Eodiodon Temporal range: Early to Middle Eocene PreꞒ Ꞓ O S D C P T J K Pg N

Scientific classification
- Kingdom: Animalia
- Phylum: Chordata
- Class: Actinopterygii
- Order: Tetraodontiformes
- Family: Diodontidae
- Genus: †Eodiodon Casier, 1952
- Species: †E. bauzai
- Binomial name: †Eodiodon bauzai Casier, 1952

= Eodiodon =

- Authority: Casier, 1952
- Parent authority: Casier, 1952

Extinct genus of fishes

Eodiodon ("dawn Diodon") is an extinct genus of porcupinefish that lived during the Eocene. It contains a single species, E. bauzai from the Early to Middle Eocene of western Europe and eastern North America, known from fossilized tooth plates.
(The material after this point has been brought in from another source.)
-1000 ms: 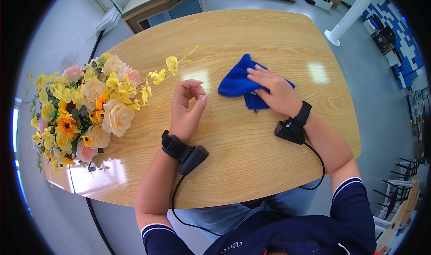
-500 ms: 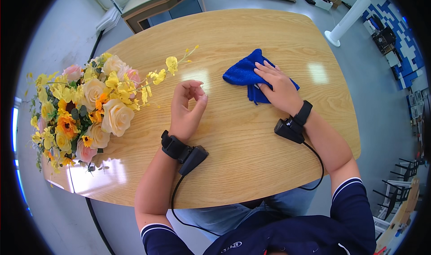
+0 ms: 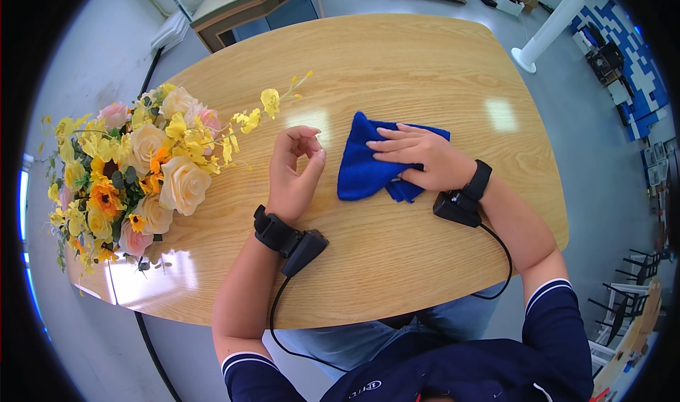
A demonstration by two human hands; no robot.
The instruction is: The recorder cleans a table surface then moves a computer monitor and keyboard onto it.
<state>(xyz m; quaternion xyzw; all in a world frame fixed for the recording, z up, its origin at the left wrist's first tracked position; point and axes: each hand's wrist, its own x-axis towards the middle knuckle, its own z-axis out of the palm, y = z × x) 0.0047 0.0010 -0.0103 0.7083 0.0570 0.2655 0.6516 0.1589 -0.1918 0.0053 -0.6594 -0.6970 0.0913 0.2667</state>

Its status as a distinct genus has been disputed, as it has been suggested that the unique features of its tooth plates may simply originate from dental wear, but more recent studies have affirmed their morphological distinctiveness. It has also been suggested to belong to its own family, Eodiodontidae, but more recent studies have retained it in the Diodontidae.

The species was first identified from the Bartonian-aged sediments of Belgium. Other specimens were later identified in middle Eocene-aged sediments from England. In 2021, the oldest remains of the genus were identified from the early Eocene-aged Nanjemoy Formation of Maryland, US.